The African Continent is home to 60% of the world’s renewable energy assets and more than 30% of the minerals important to renewable and low-carbon technologies.
According to a recent UN Report on Africa’s economic development, the Democratic Republic of Congo alone houses almost half of the world’s cobalt- a metal essential for lithium-ion batteries.
Tired of watching outsiders exploit the continent’s resources for processing and profits, African leaders vouched for industrial development closer to home that would prove beneficial to their economies.
Kenyan President William Ruto called for fairer treatment by financial institutions, the delivery of rich countries’ long promised 100 billion dollars in climate financing for developing nations and a global tax on fossil fuels, at the first Africa Climate Summit this week in Nairobi.
However, finding a common position among the AU’s member states, vacillating between economic potency of Nigeria and Ethiopia and economic depravity of other nations, can pose as a potential challenge- while the AU tackles with its response to coups and other crises.
Moreover, the body’s rotating chairmanship, which changes annually also hinders consistency but Africa “will need to speak with one voice if it hopes to influence G20 decision-making,” wrote Ibrahim Assane Mayaki, a former prime minister of Niger, and Daouda Sembene, a former executive director of the International Monetary Fund, in Project Syndicate this year.

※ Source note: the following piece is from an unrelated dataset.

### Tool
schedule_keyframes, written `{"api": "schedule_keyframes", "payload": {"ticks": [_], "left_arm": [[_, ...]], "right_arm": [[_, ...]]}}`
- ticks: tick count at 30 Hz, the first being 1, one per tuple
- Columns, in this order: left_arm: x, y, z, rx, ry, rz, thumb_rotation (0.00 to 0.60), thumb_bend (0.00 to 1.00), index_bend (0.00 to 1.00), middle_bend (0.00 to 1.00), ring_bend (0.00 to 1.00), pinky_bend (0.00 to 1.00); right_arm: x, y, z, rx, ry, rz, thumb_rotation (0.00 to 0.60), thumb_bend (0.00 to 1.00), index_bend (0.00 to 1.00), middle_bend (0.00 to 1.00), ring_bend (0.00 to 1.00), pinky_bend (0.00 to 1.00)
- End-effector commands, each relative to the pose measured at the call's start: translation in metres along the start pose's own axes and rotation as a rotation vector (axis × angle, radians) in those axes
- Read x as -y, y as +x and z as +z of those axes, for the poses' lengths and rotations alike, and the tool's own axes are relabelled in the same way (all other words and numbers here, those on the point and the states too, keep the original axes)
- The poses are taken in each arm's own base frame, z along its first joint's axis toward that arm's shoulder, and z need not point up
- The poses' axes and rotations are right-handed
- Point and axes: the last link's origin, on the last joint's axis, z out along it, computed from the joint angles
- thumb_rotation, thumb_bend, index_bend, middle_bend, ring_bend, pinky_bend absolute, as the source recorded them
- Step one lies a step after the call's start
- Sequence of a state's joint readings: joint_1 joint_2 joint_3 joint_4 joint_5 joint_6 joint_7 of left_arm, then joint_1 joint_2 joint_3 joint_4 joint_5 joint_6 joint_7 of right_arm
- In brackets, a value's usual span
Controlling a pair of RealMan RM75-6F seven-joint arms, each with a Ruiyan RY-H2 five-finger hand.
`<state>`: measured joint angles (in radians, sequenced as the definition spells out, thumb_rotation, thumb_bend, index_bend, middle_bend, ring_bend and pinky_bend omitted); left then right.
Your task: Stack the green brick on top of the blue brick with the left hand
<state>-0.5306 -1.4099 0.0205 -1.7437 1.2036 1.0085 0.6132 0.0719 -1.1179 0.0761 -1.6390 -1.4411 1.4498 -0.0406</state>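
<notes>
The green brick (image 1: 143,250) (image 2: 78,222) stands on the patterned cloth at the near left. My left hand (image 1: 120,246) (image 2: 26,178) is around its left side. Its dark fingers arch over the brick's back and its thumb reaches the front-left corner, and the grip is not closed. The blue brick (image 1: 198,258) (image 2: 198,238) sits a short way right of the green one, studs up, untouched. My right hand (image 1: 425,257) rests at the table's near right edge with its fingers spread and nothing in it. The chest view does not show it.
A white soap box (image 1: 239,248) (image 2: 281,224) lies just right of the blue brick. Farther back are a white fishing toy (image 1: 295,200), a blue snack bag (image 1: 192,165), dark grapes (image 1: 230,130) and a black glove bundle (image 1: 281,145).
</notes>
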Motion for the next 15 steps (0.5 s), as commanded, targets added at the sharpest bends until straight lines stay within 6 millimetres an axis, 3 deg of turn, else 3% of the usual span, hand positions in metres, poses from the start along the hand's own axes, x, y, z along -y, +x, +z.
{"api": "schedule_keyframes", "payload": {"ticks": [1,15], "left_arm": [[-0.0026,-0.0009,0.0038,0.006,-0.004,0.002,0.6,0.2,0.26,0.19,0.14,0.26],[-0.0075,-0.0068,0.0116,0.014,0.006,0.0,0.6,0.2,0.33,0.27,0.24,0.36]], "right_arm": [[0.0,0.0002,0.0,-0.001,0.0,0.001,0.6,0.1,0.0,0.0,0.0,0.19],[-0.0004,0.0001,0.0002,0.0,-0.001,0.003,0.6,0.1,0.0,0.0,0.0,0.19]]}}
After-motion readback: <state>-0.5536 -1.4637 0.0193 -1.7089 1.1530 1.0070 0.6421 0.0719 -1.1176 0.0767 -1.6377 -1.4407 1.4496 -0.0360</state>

And African leaders have rightfully shown their willingness to take collective action- as seen during the Covid-19 pandemic, when they united to criticise the stacking up of vaccines by rich countries. They also came together to then pursue bulk purchases of supplies for the continent.

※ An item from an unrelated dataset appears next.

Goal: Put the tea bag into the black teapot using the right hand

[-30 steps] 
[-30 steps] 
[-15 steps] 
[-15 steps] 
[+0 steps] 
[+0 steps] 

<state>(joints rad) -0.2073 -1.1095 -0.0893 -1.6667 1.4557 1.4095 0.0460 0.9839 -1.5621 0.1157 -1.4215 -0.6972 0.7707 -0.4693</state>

Africa now holds high stakes as a G20 member and its demands cannot be wilfully ignored anymore.
Impact on Africa
The AU comprising of 55 member states, have long pushed for significant roles in the global bodies, including the United Nations Security Council. They are also driving for reforms to be made in the global financing system which forces African countries to pay more than others to borrow, further deepening their debt.
Africa is rising as a site of interest and potential among the new generation of global powers, beyond the US and former European colonisers. China remains Africa’s largest trading partners and also one of its largest lenders. Russia is the country’s leading arms provider. Gulf nations have become the continent’s biggest investors. Turkey’s largest overseas military base and embassy is stationed in Somalia, while Israel and Iran increase their outreach in search of partners.
Permanent G20 membership signals the rise of a continent- otherwise framed as a victim of war, extremism, hunger and disaster. The membership will recognise the continent with a young population of 1.3 billion, set to double by 2050 and make up a quarter of the planet’s people, as a global power.